Sul Grande Sigillo del Massachusetts, un braccio coloniale tiene una spada alzata sopra la testa di una figura nativa.
Lo scudo mostra un uomo nativo che tiene un arco e una freccia rivolta verso il basso — in araldica, il segno della pace. Sopra di lui, il cimiero è un braccio piegato e corazzato che impugna uno spadone alzato. La lama incombe sulla figura. La spada era modellata sull'arma di Myles Standish, il capo militare di Plymouth che decapitò il capo nativo Wituwamat nel 1623. Il motto sottostante recita:
“Ense petit placidam sub libertate quietem” — Con la spada cerchiamo la pace, ma la pace solo sotto la libertà.— Motto del Grande Sigillo del Commonwealth del Massachusetts (stemma adottato nel 1775; riconfermato da John Hancock, 1780)
Non è una lettura marginale. Il Massachusetts stesso ha convocato una commissione ufficiale per ridisegnare il sigillo perché l'immagine è “stata a lungo considerata… razzista, simbolo della supremazia bianca e della pulizia etnica perpetrata contro le popolazioni indigene di questa regione.” Lo Stato ammette ciò che il suo stesso sigillo mostra: una lama tenuta sopra le persone che erano già qui.
Il penny con la “testa d'indiano” non è un volto nativo. È la Libertà — che indossa il copricapo nativo.
Il cent con la testa d'indiano (U.S. Mint, 1859–1909) fu disegnato da James Barton Longacre. Il registro stesso della U.S. Mint descrive la figura non come un nativo americano, ma come una personificazione della Libertà che indossa un copricapo di penne d'aquila. La storia numismatica è schietta sullo schema: gli “indiani” sulle monete statunitensi furono, fino al 1913, “principalmente caucasici con un copricapo indiano.”

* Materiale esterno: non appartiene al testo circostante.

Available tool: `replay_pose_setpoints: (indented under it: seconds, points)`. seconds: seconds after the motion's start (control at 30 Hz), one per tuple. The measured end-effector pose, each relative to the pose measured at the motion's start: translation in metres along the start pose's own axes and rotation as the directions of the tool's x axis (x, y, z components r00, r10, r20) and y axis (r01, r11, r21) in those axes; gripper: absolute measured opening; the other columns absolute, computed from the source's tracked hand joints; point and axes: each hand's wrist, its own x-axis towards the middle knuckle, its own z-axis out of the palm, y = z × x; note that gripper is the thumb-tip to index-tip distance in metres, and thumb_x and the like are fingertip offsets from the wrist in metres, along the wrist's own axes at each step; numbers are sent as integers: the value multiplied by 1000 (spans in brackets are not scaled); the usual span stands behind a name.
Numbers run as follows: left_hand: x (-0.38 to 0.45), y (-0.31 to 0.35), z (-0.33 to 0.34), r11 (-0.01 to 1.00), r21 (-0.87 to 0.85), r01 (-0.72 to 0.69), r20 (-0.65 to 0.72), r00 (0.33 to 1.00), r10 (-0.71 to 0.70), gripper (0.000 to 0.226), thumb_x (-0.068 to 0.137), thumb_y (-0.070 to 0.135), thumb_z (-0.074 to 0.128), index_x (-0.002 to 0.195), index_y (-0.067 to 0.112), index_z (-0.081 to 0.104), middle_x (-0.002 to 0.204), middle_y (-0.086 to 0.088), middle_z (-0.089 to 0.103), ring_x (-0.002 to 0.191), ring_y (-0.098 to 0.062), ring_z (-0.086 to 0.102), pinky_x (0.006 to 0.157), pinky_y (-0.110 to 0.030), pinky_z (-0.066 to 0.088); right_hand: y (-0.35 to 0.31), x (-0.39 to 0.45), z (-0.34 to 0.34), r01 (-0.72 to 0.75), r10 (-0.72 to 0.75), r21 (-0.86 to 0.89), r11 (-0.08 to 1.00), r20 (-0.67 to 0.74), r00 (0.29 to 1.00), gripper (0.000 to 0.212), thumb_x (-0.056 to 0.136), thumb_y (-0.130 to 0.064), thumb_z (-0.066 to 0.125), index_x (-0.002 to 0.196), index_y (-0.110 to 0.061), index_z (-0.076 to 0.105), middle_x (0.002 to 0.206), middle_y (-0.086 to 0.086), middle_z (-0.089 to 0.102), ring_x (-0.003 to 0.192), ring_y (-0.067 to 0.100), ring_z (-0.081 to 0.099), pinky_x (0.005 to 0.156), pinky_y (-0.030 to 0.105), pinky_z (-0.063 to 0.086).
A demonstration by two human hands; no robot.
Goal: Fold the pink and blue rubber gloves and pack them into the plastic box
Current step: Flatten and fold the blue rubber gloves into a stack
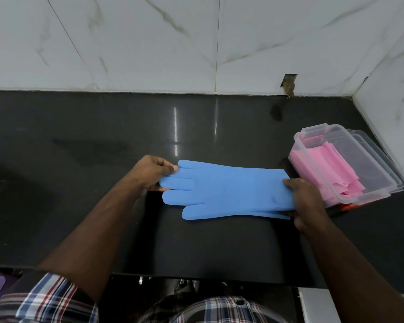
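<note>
Blue rubber gloves (226, 190) lie flat and stacked on the dark counter, fingers pointing left, cuffs to the right. My left hand (149, 174) pinches the fingertips at the left end. My right hand (307, 199) grips the cuff end at the right. Just right of the cuffs stands a clear plastic box (369, 157) with folded pink gloves (331, 169) inside it. The box is open at the top.
The black polished counter (103, 183) runs to a white marble-tiled wall (149, 43) at the back and a side wall on the right. A chipped hole (288, 83) marks the wall base. The counter's front edge lies close to my body.
</note>
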Motion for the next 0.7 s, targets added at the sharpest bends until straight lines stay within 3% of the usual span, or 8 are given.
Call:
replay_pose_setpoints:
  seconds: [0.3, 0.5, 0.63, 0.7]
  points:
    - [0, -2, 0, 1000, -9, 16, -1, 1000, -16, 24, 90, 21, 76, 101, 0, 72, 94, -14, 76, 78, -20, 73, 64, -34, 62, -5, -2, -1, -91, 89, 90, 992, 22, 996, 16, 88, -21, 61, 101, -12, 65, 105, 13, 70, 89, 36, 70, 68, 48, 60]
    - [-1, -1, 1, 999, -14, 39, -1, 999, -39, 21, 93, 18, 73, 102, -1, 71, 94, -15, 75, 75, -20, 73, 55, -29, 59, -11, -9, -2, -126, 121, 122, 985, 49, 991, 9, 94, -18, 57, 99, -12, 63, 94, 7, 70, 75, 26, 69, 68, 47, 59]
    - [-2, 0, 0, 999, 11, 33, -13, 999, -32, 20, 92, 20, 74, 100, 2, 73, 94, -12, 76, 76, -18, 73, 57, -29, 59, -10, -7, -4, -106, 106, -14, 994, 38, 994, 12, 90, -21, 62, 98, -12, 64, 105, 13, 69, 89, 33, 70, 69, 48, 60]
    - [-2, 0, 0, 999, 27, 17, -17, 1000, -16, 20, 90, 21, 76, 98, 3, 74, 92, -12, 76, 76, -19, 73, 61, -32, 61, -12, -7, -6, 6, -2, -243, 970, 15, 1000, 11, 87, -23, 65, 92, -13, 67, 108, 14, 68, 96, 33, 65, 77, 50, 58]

Leggi cosa significa. La personificazione dell'America stessa indossa il copricapo del popolo trovato qui — sul denaro della nazione stessa — proprio nel momento in cui il popolo reale veniva ribattezzato e rimosso. La parola americano fu presa da loro (il dizionario di Webster del 1828 la definiva come il popolo “color rame” trovato qui); anche l'immagine fu presa e stampata sulla moneta. La catena dei nomi, coniata nel rame.
Sul sigillo del Minnesota, il colono ara in avanti mentre il nativo si allontana cavalcando verso il sole che tramonta.
Un contadino lavora la terra in primo piano; un uomo nativo a cavallo si allontana verso l'orizzonte. Il governatore Henry Sibley capovolse la scena così che il cavaliere si dirige verso il sole che tramonta — l'“indiano che scompare” scritto direttamente nella composizione: l'aratro avanza, l'uomo trovato qui recede e scompare. Il Dipartimento per i Diritti Umani del Minnesota concluse che il sigillo poneva i nativi americani in “una luce spregiativa,” e fu sostituito nel 2024.
Non sono opinioni di artisti. Sono emblemi governativi ufficiali — lo Stato che confessa l'operazione nelle proprie insegne.
Gli imperi dicono la parte silenziosa nei loro simboli. La Russia stampò il drago nero conquistato della Tartaria sotto il cavallo sul suo stemma imperiale; gli Stati Uniti alzarono una spada coloniale sopra il nativo su un sigillo statale e vestirono la Libertà con il copricapo del nativo sulla loro moneta. Il soggiogamento e la sottrazione del nome non furono nascosti — furono incisi, coniati e issati. Guarda il sigillo del tuo Stato. Il registro è nell'immagine.